E não é só isso. As mudanças no Estatuto do Desarmamento colocam a vida das mulheres brasileiras em risco. No Brasil, foram registrados oficialmente 1338 homicídios de mulheres por condição de gênero em 2020. A maioria desses assassinatos foi praticada por companheiros e ex-companheiros. Especialistas afirmam haver indicativos de aumento do risco à mulher na pandemia, além do provável impacto negativo das políticas de afrouxamento das regras de controle de armas e munição patrocinadas pelo presidente Jair Bolsonaro.
Essas mulheres estão sob a tutela da ministra Damares Alves, que já recebeu um reprimenda da ONU por sua falta de ação no que diz respeito a ações sobre direitos das mulheres . A ministra não esconde de ninguém que sua visão pessoal e conservadora é que norteia a construção de políticas públicas voltadas para as mulheres no ministério.
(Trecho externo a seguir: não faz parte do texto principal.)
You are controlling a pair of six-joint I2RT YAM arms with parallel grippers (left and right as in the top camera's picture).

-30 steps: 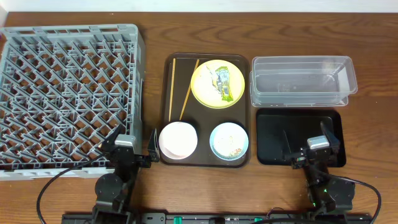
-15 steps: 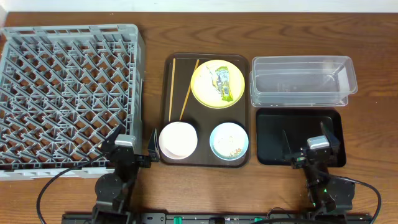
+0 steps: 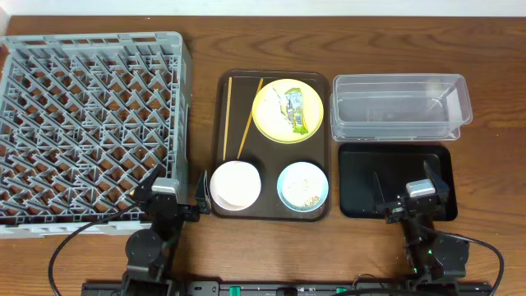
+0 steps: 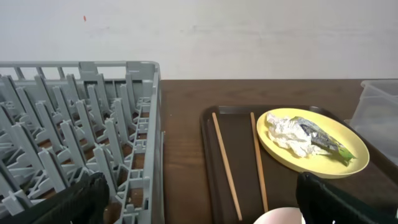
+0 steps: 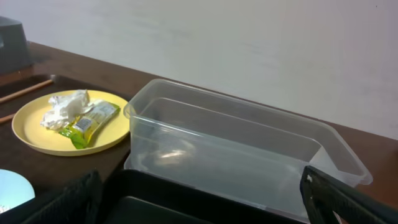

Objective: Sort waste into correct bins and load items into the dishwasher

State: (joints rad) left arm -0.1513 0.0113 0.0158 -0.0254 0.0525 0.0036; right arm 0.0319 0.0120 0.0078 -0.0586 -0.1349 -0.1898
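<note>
A yellow plate [image 3: 287,110] on the brown serving tray [image 3: 222,123] holds crumpled white tissue [image 3: 291,103] and a yellow-green wrapper [image 3: 300,123]. Two wooden chopsticks [image 3: 246,130] lie left of it. A white bowl [image 3: 235,184] and a light-blue bowl [image 3: 302,187] with beige crumbs [image 3: 311,199] sit at the tray's front. The grey dish rack [image 3: 90,123] is at left. The clear tub [image 3: 399,107] and black tray [image 3: 394,181] are at right. My left gripper [image 3: 175,191] is open and empty by the rack's front corner. My right gripper [image 3: 407,196] is open and empty over the black tray's front.
The left wrist view shows the rack [image 4: 81,137], chopsticks [image 4: 227,165] and plate [image 4: 314,146]. The right wrist view shows the clear tub [image 5: 236,149], black tray [image 5: 161,199] and plate [image 5: 68,121]. A pale wall stands behind the table.
</note>
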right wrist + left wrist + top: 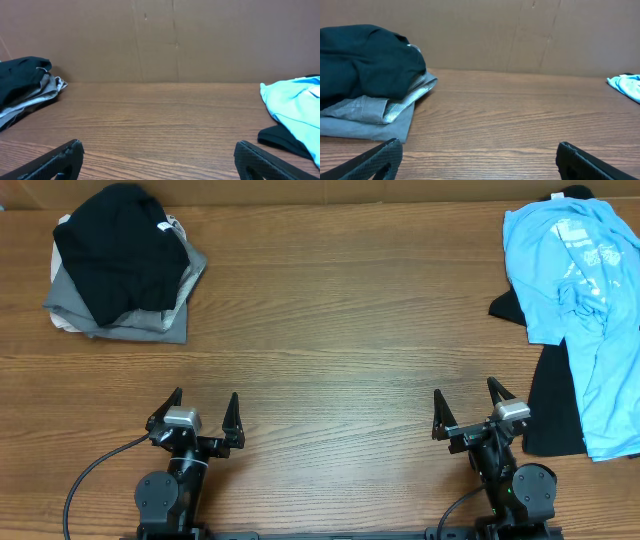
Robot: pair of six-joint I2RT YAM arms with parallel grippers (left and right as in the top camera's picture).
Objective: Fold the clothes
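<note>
A light-blue T-shirt (585, 300) with white print lies crumpled at the table's right edge, on top of a black garment (555, 405). The right wrist view shows the same T-shirt (295, 107) and the black garment (282, 140) to its right. My right gripper (468, 402) (159, 150) stands open near the front edge, just left of these clothes, holding nothing. My left gripper (205, 408) (479, 150) stands open at the front left, also with nothing between its fingers.
A pile of folded clothes, a black garment (115, 245) on grey ones (130, 320), sits at the back left, also seen in the left wrist view as a pile (370, 80). A cardboard wall (160, 40) backs the wooden table (340, 310).
</note>
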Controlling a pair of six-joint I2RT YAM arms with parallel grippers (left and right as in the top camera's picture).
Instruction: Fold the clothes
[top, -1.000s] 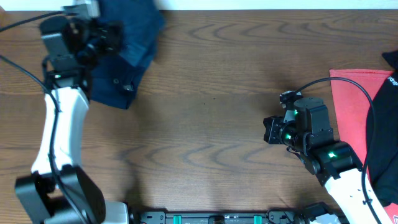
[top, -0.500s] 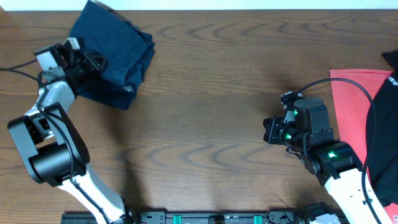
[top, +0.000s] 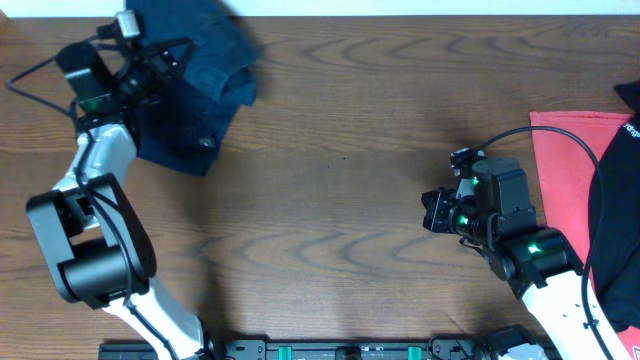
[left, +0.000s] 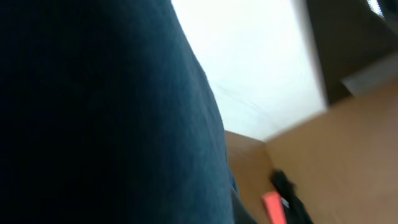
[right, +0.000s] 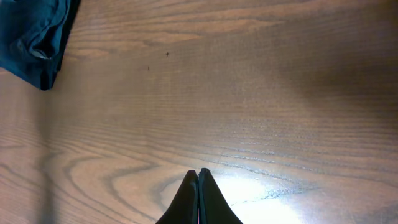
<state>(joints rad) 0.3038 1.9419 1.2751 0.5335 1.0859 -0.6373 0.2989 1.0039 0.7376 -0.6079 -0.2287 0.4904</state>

Damares faz uma gestão voltada para a família tradicional heteronormativa conservadora, que invisibiliza as mulheres e, portanto, todas as políticas voltadas a elas.
Em 2020, ano em que já se sofria com o aumento da violação de direitos humanos em decorrência da pandemia da covid-19 e das diferentes crises que o Brasil vem atravessando desde 2016, o Ministério da Família e Direitos Humanos, de Damares, deixou de executar 70% do orçamento da pasta, segundo dados do Inesc.
Bolsonaro não esconde seu ódio à figura do feminino quando diz que a filha mulher é fruto de “fraquejada” ou quando exalta publicamente a figura de um torturador de mulheres da época da ditadura. É preciso resistir para que as mulheres possam sobreviver e ocupar novamente os lugares que lhes são de direito.